Your assignment
Starting at the line that contains "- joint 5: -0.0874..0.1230" in the listing below, write out every line word for word until you have written the line that contains "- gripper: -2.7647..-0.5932".

Source records
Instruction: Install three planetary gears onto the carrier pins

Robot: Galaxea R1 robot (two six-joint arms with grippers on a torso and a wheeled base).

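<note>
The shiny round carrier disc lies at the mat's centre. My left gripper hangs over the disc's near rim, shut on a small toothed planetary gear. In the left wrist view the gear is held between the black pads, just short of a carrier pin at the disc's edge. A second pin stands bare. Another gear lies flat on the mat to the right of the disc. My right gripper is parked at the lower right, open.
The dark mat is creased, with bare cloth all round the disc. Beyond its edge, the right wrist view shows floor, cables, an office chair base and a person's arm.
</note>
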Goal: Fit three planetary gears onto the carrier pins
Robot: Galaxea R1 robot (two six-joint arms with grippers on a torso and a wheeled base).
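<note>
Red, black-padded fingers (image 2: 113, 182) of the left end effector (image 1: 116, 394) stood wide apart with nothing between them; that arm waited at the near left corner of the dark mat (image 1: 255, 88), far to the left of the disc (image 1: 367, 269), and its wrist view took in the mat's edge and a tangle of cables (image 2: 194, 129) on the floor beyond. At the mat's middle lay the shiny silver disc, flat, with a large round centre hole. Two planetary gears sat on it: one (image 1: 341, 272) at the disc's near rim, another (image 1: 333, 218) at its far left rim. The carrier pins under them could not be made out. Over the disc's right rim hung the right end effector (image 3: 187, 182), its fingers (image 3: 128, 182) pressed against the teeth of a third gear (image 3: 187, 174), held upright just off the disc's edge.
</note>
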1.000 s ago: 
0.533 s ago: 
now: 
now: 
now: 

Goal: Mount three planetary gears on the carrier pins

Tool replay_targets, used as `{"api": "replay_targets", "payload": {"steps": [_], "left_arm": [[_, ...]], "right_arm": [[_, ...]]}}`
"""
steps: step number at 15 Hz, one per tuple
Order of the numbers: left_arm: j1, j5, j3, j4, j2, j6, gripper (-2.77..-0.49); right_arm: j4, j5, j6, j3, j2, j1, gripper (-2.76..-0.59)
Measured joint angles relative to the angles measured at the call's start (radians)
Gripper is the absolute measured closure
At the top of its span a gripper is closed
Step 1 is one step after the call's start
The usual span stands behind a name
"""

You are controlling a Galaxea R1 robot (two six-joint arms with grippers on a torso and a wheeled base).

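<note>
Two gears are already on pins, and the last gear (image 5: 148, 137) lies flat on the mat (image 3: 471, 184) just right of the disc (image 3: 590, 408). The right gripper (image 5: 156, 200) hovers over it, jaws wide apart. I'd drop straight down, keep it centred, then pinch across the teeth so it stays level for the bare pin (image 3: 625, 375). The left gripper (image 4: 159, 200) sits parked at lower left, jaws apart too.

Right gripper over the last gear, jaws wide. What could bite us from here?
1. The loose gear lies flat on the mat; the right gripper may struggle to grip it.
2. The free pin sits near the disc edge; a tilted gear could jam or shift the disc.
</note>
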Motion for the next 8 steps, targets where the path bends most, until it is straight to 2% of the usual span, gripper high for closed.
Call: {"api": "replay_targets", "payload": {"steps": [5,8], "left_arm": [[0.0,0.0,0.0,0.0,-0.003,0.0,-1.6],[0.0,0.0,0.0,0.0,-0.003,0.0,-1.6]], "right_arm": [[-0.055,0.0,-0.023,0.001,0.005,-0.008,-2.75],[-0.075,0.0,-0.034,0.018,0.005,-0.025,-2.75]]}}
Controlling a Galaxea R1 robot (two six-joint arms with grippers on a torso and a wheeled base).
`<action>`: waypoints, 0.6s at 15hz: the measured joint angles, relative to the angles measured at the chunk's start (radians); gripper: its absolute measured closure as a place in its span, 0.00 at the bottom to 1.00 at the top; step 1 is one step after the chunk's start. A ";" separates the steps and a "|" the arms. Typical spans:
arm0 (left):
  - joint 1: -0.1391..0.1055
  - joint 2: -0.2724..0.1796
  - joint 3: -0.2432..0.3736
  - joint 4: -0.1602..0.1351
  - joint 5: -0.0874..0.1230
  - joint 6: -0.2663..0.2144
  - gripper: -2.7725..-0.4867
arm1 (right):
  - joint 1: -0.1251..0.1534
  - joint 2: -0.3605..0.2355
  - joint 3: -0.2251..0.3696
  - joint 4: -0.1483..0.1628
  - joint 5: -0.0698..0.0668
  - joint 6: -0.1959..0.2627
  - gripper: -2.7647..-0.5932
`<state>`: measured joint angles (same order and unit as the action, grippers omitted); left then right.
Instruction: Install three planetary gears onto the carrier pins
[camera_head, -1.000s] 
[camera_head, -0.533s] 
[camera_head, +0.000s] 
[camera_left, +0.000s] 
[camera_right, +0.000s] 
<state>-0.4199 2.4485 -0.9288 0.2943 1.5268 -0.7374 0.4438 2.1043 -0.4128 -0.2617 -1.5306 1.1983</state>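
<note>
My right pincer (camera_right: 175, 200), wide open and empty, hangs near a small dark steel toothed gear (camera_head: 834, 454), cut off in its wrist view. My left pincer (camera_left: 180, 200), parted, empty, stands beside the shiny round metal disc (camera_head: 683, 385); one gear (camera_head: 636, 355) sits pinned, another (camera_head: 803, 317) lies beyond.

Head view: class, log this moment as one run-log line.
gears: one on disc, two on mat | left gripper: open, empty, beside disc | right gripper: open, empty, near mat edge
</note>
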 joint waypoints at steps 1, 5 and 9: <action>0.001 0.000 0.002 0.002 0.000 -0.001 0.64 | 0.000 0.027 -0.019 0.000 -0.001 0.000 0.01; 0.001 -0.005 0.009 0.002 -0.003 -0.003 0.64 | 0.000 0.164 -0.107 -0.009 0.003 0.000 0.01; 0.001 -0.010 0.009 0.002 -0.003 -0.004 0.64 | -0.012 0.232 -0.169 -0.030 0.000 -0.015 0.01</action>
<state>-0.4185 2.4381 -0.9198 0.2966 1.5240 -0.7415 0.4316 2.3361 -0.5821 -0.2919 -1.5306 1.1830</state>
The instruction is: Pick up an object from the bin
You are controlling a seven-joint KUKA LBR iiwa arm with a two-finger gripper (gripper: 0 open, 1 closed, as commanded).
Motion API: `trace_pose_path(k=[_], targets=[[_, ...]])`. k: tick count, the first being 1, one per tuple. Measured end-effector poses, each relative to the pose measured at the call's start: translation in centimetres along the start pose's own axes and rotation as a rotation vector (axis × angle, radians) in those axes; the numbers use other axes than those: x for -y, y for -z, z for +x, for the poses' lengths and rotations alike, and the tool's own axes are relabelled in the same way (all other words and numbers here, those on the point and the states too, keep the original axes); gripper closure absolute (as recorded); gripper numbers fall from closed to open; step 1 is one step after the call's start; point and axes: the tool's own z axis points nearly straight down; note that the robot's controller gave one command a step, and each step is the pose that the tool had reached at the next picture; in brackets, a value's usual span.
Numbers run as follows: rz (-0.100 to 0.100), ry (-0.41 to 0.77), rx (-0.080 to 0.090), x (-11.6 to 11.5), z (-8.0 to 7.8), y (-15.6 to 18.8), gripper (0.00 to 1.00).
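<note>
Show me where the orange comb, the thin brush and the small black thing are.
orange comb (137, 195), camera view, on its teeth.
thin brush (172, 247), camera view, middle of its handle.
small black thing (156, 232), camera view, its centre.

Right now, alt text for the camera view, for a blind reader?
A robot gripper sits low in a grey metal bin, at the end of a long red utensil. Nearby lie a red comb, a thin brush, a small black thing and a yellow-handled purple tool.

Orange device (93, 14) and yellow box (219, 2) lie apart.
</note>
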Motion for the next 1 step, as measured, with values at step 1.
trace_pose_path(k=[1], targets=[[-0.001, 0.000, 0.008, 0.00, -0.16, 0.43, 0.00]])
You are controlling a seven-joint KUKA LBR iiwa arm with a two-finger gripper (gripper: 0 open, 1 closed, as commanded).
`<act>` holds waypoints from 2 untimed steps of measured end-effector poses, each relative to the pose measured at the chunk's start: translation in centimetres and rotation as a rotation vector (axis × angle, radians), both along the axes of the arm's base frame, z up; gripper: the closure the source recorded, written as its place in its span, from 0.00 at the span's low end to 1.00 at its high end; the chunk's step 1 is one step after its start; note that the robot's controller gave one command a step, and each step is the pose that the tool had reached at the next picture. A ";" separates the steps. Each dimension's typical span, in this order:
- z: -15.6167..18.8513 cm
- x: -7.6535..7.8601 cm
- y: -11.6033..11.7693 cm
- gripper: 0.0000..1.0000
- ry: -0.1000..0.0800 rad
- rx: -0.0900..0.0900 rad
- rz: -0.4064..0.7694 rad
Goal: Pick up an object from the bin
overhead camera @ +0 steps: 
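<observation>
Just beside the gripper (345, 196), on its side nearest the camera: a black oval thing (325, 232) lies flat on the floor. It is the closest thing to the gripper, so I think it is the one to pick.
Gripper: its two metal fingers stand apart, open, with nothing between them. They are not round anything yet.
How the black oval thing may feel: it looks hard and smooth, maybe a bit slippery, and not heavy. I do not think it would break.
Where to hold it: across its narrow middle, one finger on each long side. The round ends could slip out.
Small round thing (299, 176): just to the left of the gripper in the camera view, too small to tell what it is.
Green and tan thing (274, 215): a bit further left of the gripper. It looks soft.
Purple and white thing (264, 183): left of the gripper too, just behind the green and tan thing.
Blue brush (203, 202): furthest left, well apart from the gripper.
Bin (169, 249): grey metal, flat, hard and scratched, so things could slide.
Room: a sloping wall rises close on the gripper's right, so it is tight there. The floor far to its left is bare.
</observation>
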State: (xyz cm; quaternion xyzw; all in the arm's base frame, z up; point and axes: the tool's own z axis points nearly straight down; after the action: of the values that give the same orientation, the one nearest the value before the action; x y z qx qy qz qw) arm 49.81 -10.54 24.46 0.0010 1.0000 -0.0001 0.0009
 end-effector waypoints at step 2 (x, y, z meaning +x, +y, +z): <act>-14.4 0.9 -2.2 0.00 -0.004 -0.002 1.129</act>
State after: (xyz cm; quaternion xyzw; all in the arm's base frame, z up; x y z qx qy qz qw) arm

The completed task
  - joint 5: -0.0874..0.1230
  - joint 6: -0.2663..0.2144
  - gripper: -2.7725..-0.4867
arm1 (right):
  - joint 1: -0.1251..0.1534
  - joint 2: -0.3605..0.2355
  - joint 3: -0.2251..0.3696
  - joint 4: -0.1483..0.1628
  - joint 5: -0.0698..0.0668
  - joint 6: -0.1959..0.2627
  - gripper: -2.7647..-0.5932

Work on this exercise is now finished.